■ What you have to do
Reproduce the listing below word for word.

■ Supplied data
————————

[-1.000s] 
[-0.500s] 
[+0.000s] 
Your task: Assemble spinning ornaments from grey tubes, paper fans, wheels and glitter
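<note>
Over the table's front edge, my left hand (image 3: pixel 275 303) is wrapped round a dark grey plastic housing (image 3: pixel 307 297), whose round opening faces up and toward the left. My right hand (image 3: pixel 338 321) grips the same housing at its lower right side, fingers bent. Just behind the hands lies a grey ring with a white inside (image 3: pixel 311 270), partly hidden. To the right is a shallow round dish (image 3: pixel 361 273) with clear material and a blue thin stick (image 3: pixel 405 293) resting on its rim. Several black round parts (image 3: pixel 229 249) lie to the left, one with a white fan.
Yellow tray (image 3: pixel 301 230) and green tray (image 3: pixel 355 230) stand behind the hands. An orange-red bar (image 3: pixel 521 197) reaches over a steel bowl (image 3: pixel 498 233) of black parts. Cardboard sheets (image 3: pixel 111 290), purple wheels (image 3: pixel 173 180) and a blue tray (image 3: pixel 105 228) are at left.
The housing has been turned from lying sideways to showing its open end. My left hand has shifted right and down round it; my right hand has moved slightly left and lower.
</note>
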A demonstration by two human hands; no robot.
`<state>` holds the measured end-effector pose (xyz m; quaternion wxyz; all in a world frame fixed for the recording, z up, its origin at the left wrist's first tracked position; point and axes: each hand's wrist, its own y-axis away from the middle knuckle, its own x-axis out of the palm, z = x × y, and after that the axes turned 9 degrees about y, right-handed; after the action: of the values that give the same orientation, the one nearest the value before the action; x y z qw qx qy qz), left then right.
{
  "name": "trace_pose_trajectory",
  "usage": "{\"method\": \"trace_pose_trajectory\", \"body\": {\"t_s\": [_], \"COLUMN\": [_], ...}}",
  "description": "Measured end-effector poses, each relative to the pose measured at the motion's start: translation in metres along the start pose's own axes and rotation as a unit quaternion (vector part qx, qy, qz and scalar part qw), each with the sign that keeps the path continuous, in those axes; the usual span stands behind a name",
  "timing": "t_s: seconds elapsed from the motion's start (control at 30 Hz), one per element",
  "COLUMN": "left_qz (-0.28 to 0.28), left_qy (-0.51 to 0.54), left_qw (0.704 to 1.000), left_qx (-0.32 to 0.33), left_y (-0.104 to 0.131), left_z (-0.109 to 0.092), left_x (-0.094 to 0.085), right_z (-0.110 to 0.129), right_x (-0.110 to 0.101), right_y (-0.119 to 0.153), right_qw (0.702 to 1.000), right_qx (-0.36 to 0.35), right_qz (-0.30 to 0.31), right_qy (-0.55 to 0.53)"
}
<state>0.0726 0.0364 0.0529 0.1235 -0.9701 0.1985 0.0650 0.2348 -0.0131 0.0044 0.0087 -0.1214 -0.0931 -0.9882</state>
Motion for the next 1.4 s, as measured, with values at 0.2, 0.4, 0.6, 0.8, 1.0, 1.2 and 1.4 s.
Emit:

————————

■ Exercise answer
[-1.000s] 
[-0.500s] 
[+0.000s] 
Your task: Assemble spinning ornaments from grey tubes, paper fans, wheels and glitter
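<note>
Over the table's front edge, my left hand (image 3: pixel 275 303) is wrapped round a dark grey plastic housing (image 3: pixel 307 297), whose round opening faces up and toward the left. My right hand (image 3: pixel 338 321) grips the same housing at its lower right side, fingers bent. Just behind the hands lies a grey ring with a white inside (image 3: pixel 311 270), partly hidden. To the right is a shallow round dish (image 3: pixel 361 273) with clear material and a blue thin stick (image 3: pixel 405 293) resting on its rim. Several black round parts (image 3: pixel 229 249) lie to the left, one with a white fan.
Yellow tray (image 3: pixel 301 230) and green tray (image 3: pixel 355 230) stand behind the hands. An orange-red bar (image 3: pixel 521 197) reaches over a steel bowl (image 3: pixel 498 233) of black parts. Cardboard sheets (image 3: pixel 111 290), purple wheels (image 3: pixel 173 180) and a blue tray (image 3: pixel 105 228) are at left.
The housing has been turned from lying sideways to showing its open end. My left hand has shifted right and down round it; my right hand has moved slightly left and lower.
</note>
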A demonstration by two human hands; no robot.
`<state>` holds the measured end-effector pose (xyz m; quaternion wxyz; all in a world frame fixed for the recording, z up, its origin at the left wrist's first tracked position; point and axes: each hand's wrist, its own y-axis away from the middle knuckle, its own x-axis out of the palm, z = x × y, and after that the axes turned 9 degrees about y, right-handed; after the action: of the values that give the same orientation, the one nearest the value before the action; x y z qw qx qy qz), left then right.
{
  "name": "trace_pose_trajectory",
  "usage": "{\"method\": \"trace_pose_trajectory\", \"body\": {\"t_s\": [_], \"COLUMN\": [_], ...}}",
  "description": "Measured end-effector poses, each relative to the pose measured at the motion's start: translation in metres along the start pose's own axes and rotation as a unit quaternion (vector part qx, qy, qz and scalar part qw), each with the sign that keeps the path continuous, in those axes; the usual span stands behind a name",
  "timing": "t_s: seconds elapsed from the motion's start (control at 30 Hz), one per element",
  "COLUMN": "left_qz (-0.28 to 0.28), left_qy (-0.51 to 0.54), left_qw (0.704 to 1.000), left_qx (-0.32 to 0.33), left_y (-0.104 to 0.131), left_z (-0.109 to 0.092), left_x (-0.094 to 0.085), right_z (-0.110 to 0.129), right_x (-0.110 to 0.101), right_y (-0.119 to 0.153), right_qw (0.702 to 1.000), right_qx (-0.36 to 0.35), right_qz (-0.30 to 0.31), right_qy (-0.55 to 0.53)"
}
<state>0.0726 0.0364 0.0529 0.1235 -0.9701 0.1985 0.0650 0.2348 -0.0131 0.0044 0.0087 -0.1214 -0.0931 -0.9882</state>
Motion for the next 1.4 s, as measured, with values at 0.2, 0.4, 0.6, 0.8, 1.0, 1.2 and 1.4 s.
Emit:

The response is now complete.